• **Exercise**:
Go through the listing and copy each line with the string "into".
[Supplied data Boundary: Start]
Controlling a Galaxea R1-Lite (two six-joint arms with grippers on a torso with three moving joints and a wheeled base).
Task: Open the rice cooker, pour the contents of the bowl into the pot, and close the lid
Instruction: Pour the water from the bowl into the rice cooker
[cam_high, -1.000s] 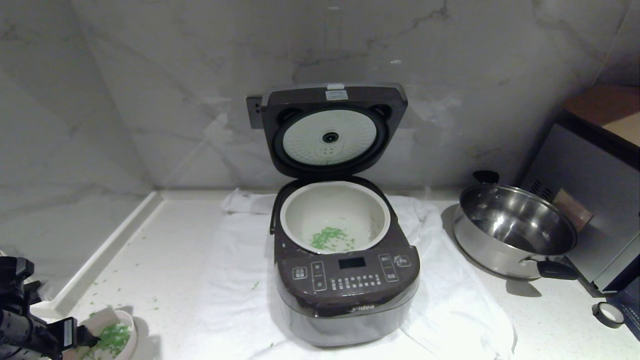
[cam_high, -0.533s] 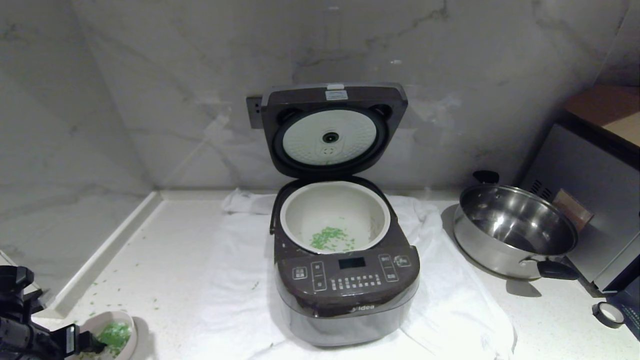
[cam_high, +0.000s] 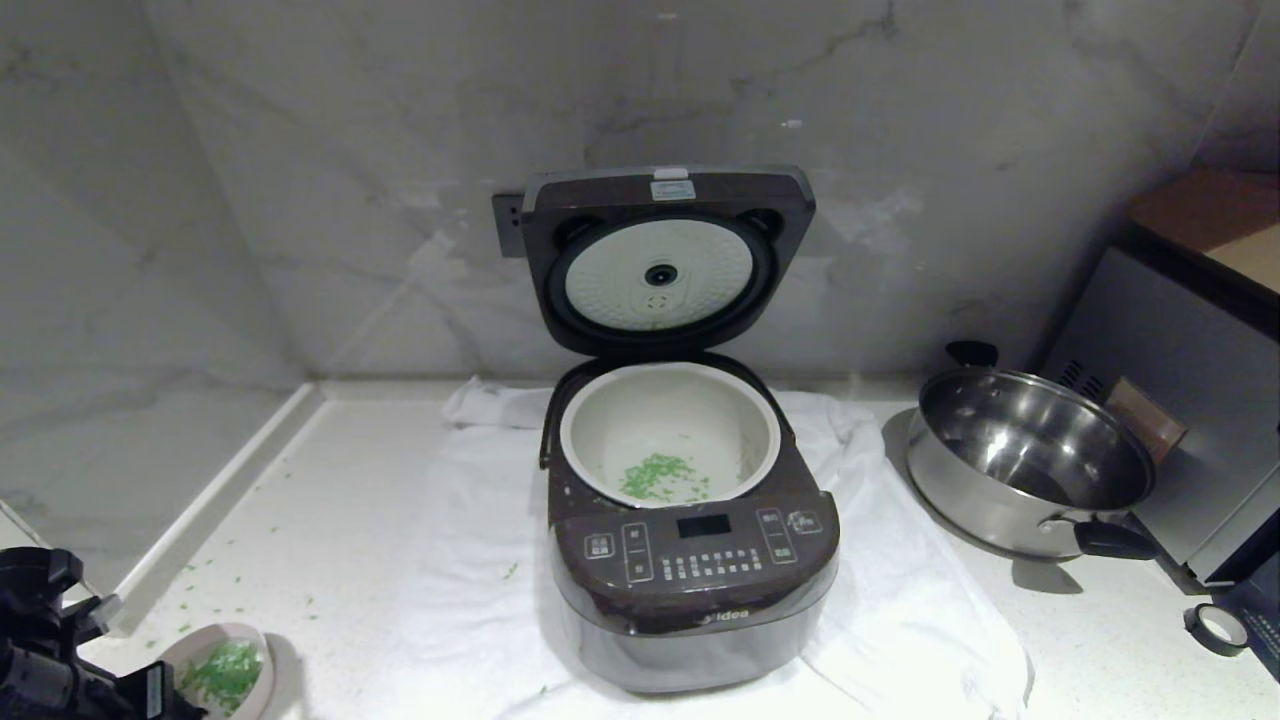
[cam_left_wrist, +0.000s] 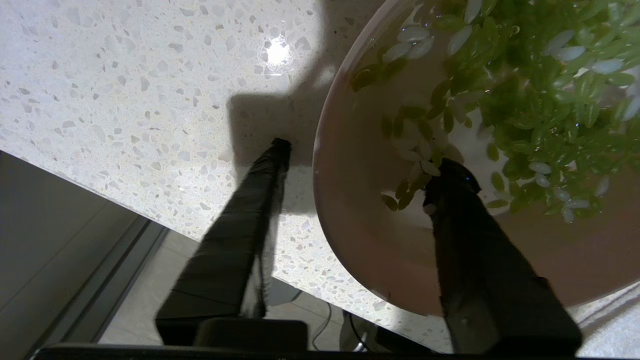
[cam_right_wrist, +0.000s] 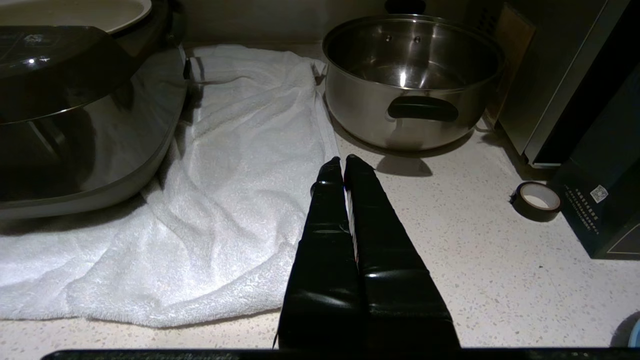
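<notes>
Left pincer (cam_left_wrist: 357, 165) straddles the rim of the bowl (cam_left_wrist: 360, 220), one finger inside, one outside, not yet clamped; bowl sits at the tabletop (cam_high: 330, 520) near-left corner, green bits (cam_high: 222, 672) inside. Cooker (cam_high: 690, 560) stands on a towel (cam_high: 470, 560), lid (cam_high: 665, 260) raised. Right pincer (cam_right_wrist: 343, 161) clenched, empty.

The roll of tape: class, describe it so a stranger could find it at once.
Start at the open rice cooker, then go right past the steel pan to the counter's near right corner. The roll of tape lies flat there: a small dark ring, much smaller than everything around it.
</notes>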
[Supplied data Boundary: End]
• **Finished task**:
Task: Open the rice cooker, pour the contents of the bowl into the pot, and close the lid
Instruction: Pour the water from the bowl into the rice cooker

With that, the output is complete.